Stabled horses, and especially those doing hard work, generally require to have their food more or less prepared, and this preparation is a matter of some importance with regard to economy and efficient feeding. No matter how perfectly mastication and digestion may succeed in extracting nourishment from unbroken and unprepared grain, the abridgment of labour and duration in these processes must be a saving to the animal; but when mastication or digestion is impaired - as in old horses when their teeth become defective, in horses over-fatigued by severe labour or privation, or in those which are ill or recovering from sickness - such preparation must be doubly beneficial. Grain should be crushed at least sufficiently to break the husk; and beans, peas, and maize should not be broken into flour, but cracked or split.
Cutting hay, and also straw, when it is part of the rations, into chop, is now pretty generally adopted, especially in large studs of horses, as it prevents waste; and if the chop is mixed with the grain, it ensures complete mastication of both. It is recognised that for horses doing long and slow work, with but a limited time for rest, this preparation of the food is eminently beneficial. The easier and more thorough mastication is a guarantee that the food is well mixed with saliva in the mouth, and this renders digestion in the stomach more rapid and perfect.
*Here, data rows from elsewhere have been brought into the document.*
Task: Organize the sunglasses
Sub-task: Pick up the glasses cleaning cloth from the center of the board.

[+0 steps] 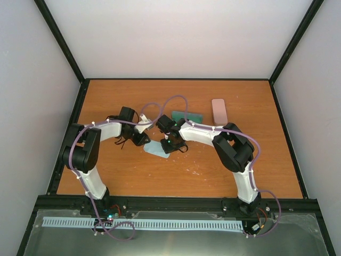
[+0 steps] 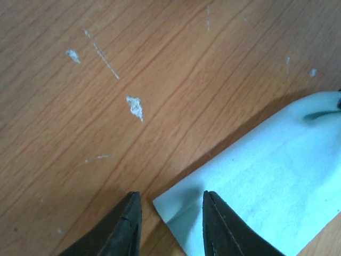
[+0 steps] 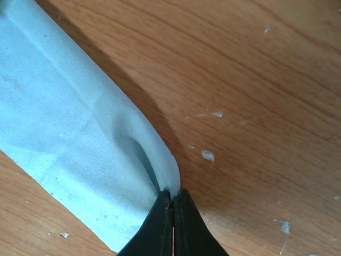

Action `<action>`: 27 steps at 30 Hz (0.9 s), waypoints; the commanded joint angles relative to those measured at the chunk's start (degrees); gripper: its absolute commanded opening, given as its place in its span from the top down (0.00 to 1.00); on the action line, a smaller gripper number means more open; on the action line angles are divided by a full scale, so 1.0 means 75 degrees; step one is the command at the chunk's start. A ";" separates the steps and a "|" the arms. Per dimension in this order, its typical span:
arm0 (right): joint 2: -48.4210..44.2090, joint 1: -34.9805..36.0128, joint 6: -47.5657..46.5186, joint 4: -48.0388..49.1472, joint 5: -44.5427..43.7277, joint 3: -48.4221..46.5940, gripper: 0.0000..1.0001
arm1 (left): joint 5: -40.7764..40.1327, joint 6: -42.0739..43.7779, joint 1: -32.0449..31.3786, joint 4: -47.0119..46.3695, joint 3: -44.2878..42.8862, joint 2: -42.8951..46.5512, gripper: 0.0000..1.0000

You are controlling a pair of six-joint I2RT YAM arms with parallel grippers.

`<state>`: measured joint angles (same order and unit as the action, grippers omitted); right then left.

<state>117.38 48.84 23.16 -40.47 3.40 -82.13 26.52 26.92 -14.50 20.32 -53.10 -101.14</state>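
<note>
A light-blue cloth (image 1: 155,149) lies on the wooden table between my two grippers. My left gripper (image 1: 143,140) is open, and in the left wrist view its tips (image 2: 170,194) stand on either side of a folded corner of the cloth (image 2: 266,181). My right gripper (image 1: 167,145) is shut on the opposite edge of the cloth (image 3: 58,122), pinching it at the fingertips (image 3: 171,193) and lifting a fold. I cannot make out either pair of sunglasses. Thin dark lines (image 1: 121,142) show under my left arm, and I cannot tell what they are.
A pink case (image 1: 219,110) lies at the back right of centre. A teal-green oblong case (image 1: 187,116) lies just behind my right wrist. Black frame posts and white walls close in the table (image 1: 176,176).
</note>
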 commanded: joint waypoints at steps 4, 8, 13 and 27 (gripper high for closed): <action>0.0112 -0.0029 -0.0027 0.0028 -0.0112 -0.0149 0.97 | -0.0049 0.0248 -0.0181 0.0196 -0.0095 -0.0538 0.76; 0.0069 -0.0031 -0.0007 0.0017 -0.0145 -0.0104 0.97 | -0.0041 0.0290 -0.0199 0.0253 0.0029 -0.0495 0.83; 0.0017 -0.0061 0.0028 0.0040 -0.0160 -0.0056 0.97 | 0.0001 0.0301 -0.0233 0.0263 0.0354 -0.0259 0.90; -0.0218 -0.0112 0.0147 0.0057 -0.0732 -0.0023 0.97 | 0.0458 -0.0054 -0.0266 0.0276 0.0142 0.0093 1.00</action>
<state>117.38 48.45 23.46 -40.45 1.26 -82.13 29.50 27.59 -15.88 18.48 -50.61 -100.62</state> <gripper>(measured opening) 0.031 0.018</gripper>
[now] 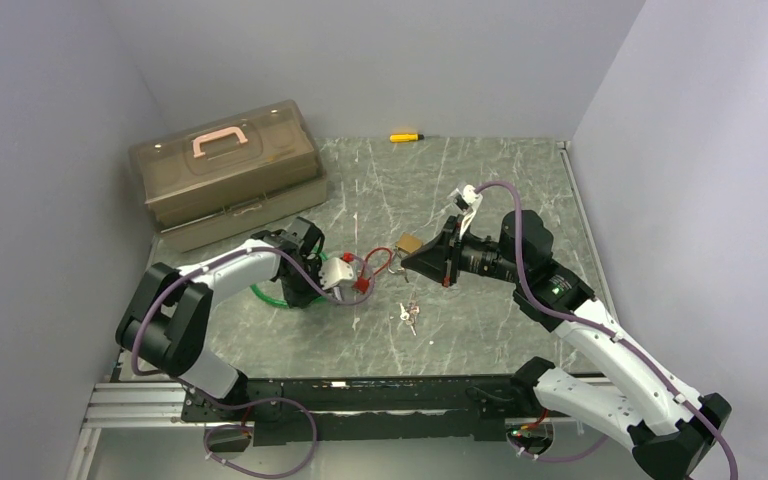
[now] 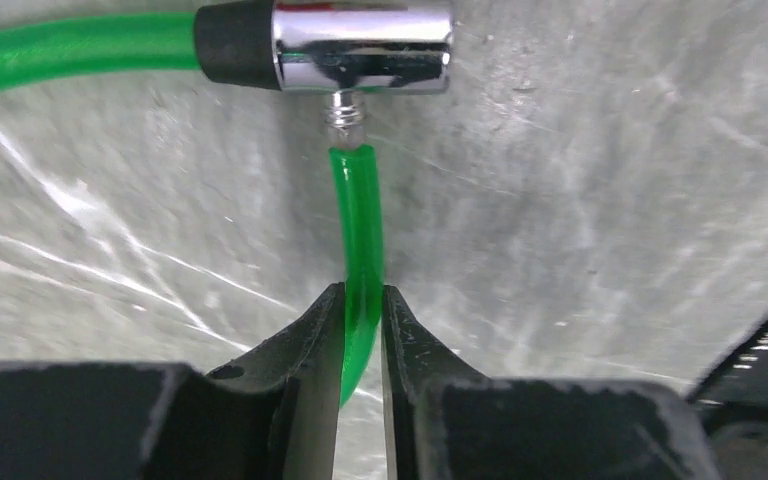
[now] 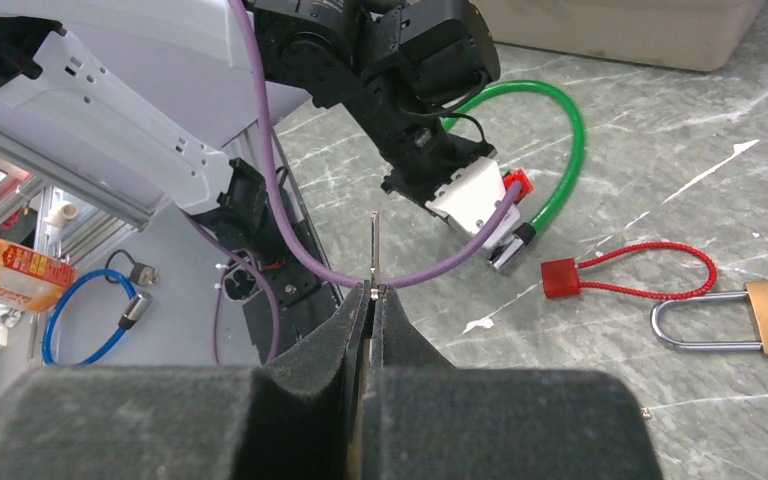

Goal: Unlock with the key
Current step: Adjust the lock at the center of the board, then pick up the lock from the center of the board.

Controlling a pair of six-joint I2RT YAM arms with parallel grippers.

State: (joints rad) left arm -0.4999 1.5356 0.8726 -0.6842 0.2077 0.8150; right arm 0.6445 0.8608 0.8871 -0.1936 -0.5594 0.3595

With a mixture of chop and different kinds of grain, it is very necessary that the whole should be thoroughly mixed. If a number of horses are to be fed with it, in order that each may receive its due quantity of each ingredient, to facilitate this mixing a large iron tub or box (or if of wood it should be lined throughout with sheet iron) at least one-third greater than the bulk of the food to be mixed at one time ought to be employed; the different parts of the food are laid in this box in alternate layers; when all are placed, they are then stirred up by means of a light spade.
Hay of good quality requires no further preparation than chopping; but for inferior hay, and especially if it be mouldy, the process of steaming for fifteen or twenty minutes has been recommended; this steaming, though it does not improve the nutritive qualities of the hay, renders it more palatable and digestible, and destroys whatever noxious qualities it may possess.
Roots, as carrots, turnips, or parsnips, should be carefully cleansed from earth and grit by washing; and to prevent choking, and render them more easily eaten, they should be cut or sliced into small pieces. If boiled or steamed, this should not be overdone, as horses relish them more when they are a little hard.
With regard to the propriety of boiling food, opinions differ somewhat; but for healthy horses, performing more than an average amount of severe, and especially fast, work there can be no doubt that unboiled grain, when of good quality, is better than that which is boiled. For heavy, or draught horses, Reynolds remarks that when hard or uncooked corn forms the ordinary ration, a night feed two or three times a week of steamed grain, mixed with bran, is an exceedingly good and agreeable change. At periods of the year when the demands upon team labour are moderate, the practice of steaming the corn is better for the animals, and also more economical. With a view to reducing the stimulating qualities of the diet, for horses doing only half work or less, the practice is especially good. A bushel of grain thus prepared will go as far in rendering the chop palatable as three times the quantity given raw. For young horses during the periods of teething, as well as for old horses having defective teeth or weakened digestive powers, boiled corn is much to be preferred. Damaged grain of all kinds, if used, should invariably be subjected to the cooking process; but it should be remembered that all steamed or boiled foods must be consumed before fermentation commences in them. Boiling or steaming ought to be applied only to whole grain, and should not reduce it to pulp, as horses dislike "slops." A little salt added to such food renders it more palatable, and probably tends to keep it sweet for a longer period.